02 - Uma Vida

2.8K 283 457
                                    


A residência do casal que havia me encontrado em uma floresta completamente desconhecida por mim, era o cúmulo da simplicidade. Não estava sendo mal agradecida nem tampouco estava achando ruim, o fato era que não havia como não prestar atenção na humildade do lugar. Não que eu esperasse uma casa ultra moderna, mas também não esperava que a casa fosse daquele jeito.

Era um cubículo com um quarto, sala, e um projeto de banheiro. A cabana - como eu bem intitulei - era coberta de palha, com piso de terra batida e a área interna escura, úmida e enfumaçada. Os móveis, bastante rústicos, resumiam-se à mesa e bancos de madeira e os colchões de palha.
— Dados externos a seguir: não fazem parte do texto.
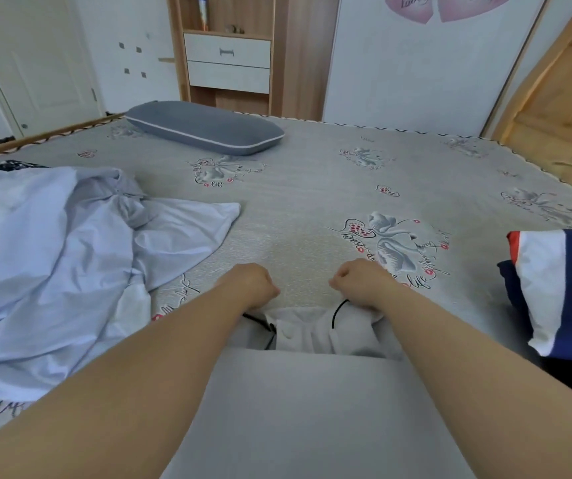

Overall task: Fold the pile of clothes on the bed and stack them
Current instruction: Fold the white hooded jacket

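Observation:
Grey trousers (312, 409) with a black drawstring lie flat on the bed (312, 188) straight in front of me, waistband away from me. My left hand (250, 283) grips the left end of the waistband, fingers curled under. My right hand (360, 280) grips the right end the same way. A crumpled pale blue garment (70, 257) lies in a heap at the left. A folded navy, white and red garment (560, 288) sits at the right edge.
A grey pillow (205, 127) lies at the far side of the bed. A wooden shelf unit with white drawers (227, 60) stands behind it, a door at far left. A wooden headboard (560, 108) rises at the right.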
Minha testa latejava por conta do ferimento que os estilhaços de vidro causaram em minha sobrancelha esquerda, o que fez a mesma ficar falhada no sentido vertical. Eu sabia que no local do corte nunca mais nasceria pêlos para preencher a falha, e que eu ficaria permanentemente com aparência de funkeira. Eu mereço!
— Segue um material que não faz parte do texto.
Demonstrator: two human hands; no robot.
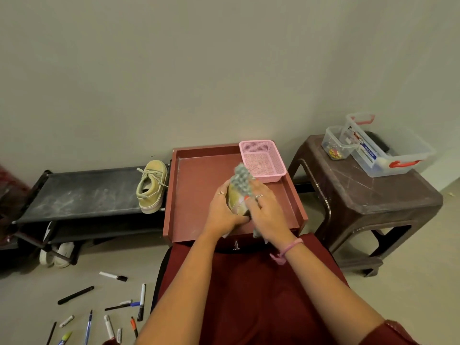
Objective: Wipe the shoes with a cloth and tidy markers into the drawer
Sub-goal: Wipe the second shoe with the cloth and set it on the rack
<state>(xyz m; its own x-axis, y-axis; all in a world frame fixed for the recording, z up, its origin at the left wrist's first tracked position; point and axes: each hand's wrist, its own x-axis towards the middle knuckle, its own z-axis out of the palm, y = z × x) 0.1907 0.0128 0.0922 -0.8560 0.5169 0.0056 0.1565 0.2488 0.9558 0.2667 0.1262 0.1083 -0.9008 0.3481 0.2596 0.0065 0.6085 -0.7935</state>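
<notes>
At the near left, the markers (109, 312) lie scattered on the floor, well apart from the drawer — light, hard, smooth sticks that would likely roll, so each is best pinched across the barrel or several gathered in a fist. Farther back, on the right end of the black shoe rack (82, 192), the second shoe (151, 189) stands with its laces loose; its canvas upper looks soft, the sole stiffer, so the heel or sole edge seems the firm place to hold it.

Over the open red drawer (184, 195), the left hand (224, 210) curls around the shoe in hand (236, 200), gripping it from the left side with the thumb underneath. The right hand (266, 210) lies across the shoe's right side, fingers bent over the grey cloth (241, 181), pressing it against the upper — the cloth is limp and bunches easily, so a wad under the fingers probably wipes better than a loose corner. A pink basket (267, 148) sits in the drawer's far right corner. To the right, a brown stool (373, 195) carries clear plastic boxes (398, 155).
</notes>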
Após limpar os vestígios de sangue de minha face, sentei-me em um banco de madeira e fui servida com um pouco de água, pois estava com sede. Conversei com Normani e Arín sobre quem eu era e como havia ido parar ali, como eu havia imaginado, eles não haviam acreditado em uma palavra do que eu tinha dito, claro. Se é que servia de prova, mostrei-os os equipamentos que havia trago comigo na mochila. De início eles ficaram retraídos por conta da tecnologia nunca vista ou cogitada por eles, mas depois mostraram-se bem curiosos. Mostrei-os a câmera fotográfica, e pedi permissão para usá-la, para que eles vissem a funcionalidade do objeto.

— Tudo isso é impressionante, Lauren! – Normani falava encantada enquanto passava os dedos pela câmera que repousava em cima da mesa de madeira. – se você for mesmo o que diz, uma viajante do tempo, você de certa forma desafiou a Deus. Ninguém pode simplesmente voltar no passado ou simplesmente avançar para o futuro.

— Eu sou a prova viva de que existe viagem no tempo, e que o ser humano pode sim estar no passado, presente, ou futuro. E na verdade, eu desafiei e venci as leis naturais, e não a Deus. Ele não existe! – falei com convicção.

— O quê? – Arín exclamou um pouco mais alto do que o tom que usava a minutos atrás, me dando um susto pelo som alterado de sua voz.

— Se vocês acreditam nessa, tudo bem, mas eu não acredito! – dei de ombros.

— Você está ficando louca? Deus existe sim, e nós devemos servi-lo veemente.

— Não discuta, Arín. Ela certamente é atéia, e nós não podemos fazer nada a não ser lamentar se ela pensa dessa forma! – revirei os olhos discretamente para aquele comentário da negra a minha frente.

Aquelas pessoas eram ignorantes o suficiente para acreditar na existência de algo cuja a existência nunca foi provada? Eu simplesmente não perdia o meu tempo correndo atrás de algo que não existia. Podiam chamar-me do que fosse, mas continuaria cética quanto a Deus.

— Se quiser continuar viva por aqui, não exponha esse seu pensamento infame. Eles a jogaria em uma fogueira, para morrer de forma lenta e dolorosa. – os pêlos dos meus braços se eriçaram ao pensar na possibilidade. – os habitantes daqui são muito religiosos. Mas, deixemos essa conversa para trás, vamos cear.

Como já era noite, supus que o que ela chamava de ceia, fosse o jantar. Eu estava em um tempo e lugar diferente do que era acostumada, então qualquer coisa alí era normal para eles, e eu teria que me acostumar, pois pelo o que eu supunhava, não voltaria tão cedo para meu lugar de origem. Os alimentos postos a mesa foram um pão escuro e sopa de vegetais e ossos, nada chamativo aos meus olhos, mas não recusaria, pois seria muita falta de ética para com os anfitriões. Não estava tão ruim assim, até que dava para engolir, com um pouco de esforço, é claro.